■ **WORK ORDER**
Return exactly the lines below, starting with the one that has "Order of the" and going on through the one that has "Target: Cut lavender".

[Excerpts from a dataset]
= = = =

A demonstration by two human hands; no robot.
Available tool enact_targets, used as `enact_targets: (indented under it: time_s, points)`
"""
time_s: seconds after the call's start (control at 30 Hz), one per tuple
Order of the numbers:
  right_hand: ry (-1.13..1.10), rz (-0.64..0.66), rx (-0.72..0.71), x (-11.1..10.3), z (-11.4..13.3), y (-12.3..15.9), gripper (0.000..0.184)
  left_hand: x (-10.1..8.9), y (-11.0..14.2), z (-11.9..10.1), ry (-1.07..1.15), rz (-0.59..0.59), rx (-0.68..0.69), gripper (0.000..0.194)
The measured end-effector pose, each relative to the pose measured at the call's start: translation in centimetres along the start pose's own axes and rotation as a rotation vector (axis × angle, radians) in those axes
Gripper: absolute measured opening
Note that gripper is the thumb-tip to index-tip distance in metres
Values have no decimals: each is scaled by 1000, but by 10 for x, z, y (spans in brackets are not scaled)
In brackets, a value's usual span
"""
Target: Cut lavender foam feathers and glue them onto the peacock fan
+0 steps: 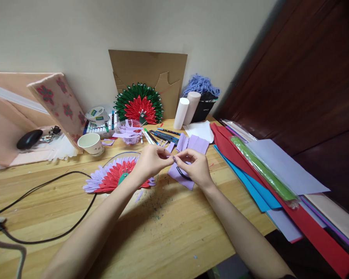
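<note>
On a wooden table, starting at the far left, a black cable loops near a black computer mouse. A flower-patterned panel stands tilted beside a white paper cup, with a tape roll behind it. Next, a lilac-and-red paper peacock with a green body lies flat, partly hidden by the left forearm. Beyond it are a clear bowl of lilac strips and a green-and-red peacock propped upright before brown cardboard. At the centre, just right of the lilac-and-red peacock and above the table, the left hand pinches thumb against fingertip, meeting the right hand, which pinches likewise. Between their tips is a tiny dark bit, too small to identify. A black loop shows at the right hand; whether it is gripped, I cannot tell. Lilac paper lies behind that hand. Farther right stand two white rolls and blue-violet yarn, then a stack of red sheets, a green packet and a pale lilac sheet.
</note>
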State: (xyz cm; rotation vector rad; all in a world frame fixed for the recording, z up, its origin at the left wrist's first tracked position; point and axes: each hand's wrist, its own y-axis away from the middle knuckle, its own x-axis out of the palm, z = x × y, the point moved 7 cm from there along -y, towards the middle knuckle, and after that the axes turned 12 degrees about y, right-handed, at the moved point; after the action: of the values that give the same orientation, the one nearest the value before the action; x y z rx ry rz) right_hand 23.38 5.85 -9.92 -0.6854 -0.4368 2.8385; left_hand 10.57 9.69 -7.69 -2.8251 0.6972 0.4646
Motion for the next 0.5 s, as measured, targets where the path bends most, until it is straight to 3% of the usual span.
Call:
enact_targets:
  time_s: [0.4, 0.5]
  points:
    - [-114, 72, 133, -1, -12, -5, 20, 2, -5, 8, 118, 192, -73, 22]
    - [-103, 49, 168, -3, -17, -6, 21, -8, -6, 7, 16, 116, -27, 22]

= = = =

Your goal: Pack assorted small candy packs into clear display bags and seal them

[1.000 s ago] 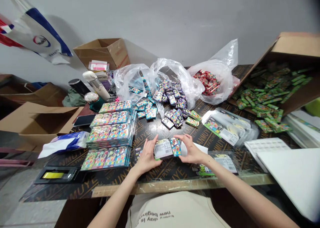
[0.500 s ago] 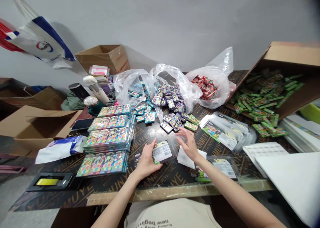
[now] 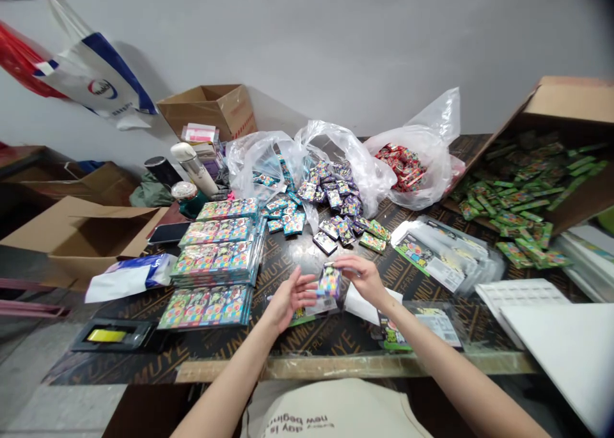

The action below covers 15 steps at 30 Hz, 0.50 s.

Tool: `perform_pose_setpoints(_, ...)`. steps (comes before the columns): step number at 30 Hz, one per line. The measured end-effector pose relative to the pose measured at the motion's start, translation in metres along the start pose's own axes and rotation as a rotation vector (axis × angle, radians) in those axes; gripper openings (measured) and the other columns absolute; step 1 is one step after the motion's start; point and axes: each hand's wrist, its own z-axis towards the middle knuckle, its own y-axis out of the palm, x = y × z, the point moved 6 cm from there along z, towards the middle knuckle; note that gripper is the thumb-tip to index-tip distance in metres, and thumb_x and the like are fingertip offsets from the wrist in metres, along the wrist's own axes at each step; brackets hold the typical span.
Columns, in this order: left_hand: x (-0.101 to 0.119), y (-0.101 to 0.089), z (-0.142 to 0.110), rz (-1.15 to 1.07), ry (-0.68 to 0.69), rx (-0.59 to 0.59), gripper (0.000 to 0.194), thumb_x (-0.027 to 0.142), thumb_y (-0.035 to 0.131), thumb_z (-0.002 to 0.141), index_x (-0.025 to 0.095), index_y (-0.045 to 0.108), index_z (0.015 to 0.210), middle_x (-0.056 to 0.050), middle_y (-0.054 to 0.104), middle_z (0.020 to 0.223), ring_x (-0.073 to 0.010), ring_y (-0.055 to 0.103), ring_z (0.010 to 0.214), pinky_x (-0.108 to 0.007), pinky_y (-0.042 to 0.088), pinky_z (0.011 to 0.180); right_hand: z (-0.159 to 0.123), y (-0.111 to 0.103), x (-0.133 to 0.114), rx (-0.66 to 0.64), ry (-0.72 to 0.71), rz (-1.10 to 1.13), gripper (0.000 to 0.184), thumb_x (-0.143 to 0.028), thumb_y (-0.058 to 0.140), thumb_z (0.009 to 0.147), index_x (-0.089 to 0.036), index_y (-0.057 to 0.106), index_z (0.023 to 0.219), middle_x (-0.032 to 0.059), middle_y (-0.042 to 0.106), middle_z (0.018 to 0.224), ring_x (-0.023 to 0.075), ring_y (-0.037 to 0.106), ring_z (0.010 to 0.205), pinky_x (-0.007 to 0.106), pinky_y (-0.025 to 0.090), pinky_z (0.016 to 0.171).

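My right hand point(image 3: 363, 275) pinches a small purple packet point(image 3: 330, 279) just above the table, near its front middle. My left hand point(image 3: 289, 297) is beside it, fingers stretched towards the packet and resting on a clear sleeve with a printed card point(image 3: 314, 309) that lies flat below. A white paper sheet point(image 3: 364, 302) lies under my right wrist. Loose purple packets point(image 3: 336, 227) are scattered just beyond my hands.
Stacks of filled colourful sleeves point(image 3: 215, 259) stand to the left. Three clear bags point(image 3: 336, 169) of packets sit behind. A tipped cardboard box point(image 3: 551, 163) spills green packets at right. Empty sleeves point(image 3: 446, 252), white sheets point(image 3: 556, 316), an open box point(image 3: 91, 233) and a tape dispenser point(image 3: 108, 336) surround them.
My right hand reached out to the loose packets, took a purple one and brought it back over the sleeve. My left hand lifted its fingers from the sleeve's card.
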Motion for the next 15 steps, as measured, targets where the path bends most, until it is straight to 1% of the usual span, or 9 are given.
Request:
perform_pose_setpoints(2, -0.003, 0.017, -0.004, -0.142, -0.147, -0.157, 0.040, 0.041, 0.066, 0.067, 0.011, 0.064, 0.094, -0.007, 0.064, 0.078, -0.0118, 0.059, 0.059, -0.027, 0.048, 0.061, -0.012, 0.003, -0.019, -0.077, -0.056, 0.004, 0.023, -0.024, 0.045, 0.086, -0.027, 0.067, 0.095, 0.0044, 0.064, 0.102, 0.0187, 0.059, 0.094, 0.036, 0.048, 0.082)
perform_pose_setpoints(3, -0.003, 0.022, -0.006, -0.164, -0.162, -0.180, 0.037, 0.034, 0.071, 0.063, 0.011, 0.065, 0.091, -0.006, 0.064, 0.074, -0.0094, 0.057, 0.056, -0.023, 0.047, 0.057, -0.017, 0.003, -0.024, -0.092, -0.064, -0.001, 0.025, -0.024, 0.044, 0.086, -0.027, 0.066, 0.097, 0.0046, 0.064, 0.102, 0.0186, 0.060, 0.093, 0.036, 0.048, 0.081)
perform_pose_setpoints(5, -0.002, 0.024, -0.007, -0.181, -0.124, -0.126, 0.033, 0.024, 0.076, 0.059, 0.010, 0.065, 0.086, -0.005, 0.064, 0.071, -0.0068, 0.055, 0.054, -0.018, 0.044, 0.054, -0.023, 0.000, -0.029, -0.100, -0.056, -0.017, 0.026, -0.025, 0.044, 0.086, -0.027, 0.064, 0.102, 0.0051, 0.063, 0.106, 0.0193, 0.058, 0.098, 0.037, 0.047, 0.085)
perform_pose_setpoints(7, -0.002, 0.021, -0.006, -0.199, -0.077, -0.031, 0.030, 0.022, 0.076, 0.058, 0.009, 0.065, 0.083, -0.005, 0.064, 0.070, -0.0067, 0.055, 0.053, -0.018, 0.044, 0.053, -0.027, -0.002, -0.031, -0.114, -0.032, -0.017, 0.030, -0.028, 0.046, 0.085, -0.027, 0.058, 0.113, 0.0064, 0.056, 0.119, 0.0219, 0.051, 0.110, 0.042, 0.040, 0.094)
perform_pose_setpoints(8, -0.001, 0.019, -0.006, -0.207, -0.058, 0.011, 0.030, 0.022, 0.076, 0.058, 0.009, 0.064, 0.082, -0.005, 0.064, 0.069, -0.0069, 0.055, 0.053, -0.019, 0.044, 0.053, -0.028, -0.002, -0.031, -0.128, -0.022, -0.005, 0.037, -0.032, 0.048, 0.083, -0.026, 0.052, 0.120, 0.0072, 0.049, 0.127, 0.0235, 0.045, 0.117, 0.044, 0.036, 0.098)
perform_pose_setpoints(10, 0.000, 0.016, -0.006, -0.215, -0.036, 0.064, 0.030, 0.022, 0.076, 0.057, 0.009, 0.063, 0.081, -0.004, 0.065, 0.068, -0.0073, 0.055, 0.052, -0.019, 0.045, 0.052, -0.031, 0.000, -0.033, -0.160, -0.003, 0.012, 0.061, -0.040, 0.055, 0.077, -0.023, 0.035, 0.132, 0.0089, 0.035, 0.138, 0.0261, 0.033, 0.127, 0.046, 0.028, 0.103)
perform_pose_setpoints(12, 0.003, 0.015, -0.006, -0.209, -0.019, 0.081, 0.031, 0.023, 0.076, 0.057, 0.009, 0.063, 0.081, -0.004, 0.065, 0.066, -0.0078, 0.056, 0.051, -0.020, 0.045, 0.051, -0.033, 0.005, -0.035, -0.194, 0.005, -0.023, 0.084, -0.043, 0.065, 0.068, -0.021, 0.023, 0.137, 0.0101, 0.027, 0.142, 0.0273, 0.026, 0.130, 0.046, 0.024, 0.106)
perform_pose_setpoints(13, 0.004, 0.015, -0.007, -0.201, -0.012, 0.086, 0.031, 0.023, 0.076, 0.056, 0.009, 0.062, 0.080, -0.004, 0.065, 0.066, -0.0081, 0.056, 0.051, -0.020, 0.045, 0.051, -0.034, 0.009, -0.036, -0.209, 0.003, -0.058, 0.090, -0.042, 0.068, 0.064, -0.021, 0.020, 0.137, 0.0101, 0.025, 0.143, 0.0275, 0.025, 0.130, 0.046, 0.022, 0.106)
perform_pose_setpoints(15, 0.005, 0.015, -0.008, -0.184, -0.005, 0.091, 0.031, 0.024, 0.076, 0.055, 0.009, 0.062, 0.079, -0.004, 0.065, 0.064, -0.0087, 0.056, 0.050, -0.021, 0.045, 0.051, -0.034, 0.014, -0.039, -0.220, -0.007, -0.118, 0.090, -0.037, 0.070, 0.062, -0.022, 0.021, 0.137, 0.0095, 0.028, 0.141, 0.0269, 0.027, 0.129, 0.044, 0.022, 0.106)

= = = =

■ **REPLY**
Order of the numbers:
  right_hand: ry (-1.13..1.10), rz (-0.64..0.66), rx (-0.72..0.71), x (-11.1..10.3), z (-11.4..13.3), y (-12.3..15.9), gripper (0.000..0.184)
  left_hand: x (-10.1..8.9), y (-11.0..14.2), z (-11.9..10.1), ry (-1.07..1.15), rz (-0.59..0.59), rx (-0.68..0.69), gripper (0.000..0.194)
The measured end-effector pose, each relative to the pose measured at the call's start: translation in centimetres along the start pose's own axes and rotation as a rotation vector (axis × angle, radians) in those axes
Gripper: absolute measured opening
Note that gripper is the thumb-tip to index-tip distance in metres
Values have no decimals: each is scaled by 1000, but by 10 for x, z, y (spans in brackets are not scaled)
In brackets, a value's usual span
"""
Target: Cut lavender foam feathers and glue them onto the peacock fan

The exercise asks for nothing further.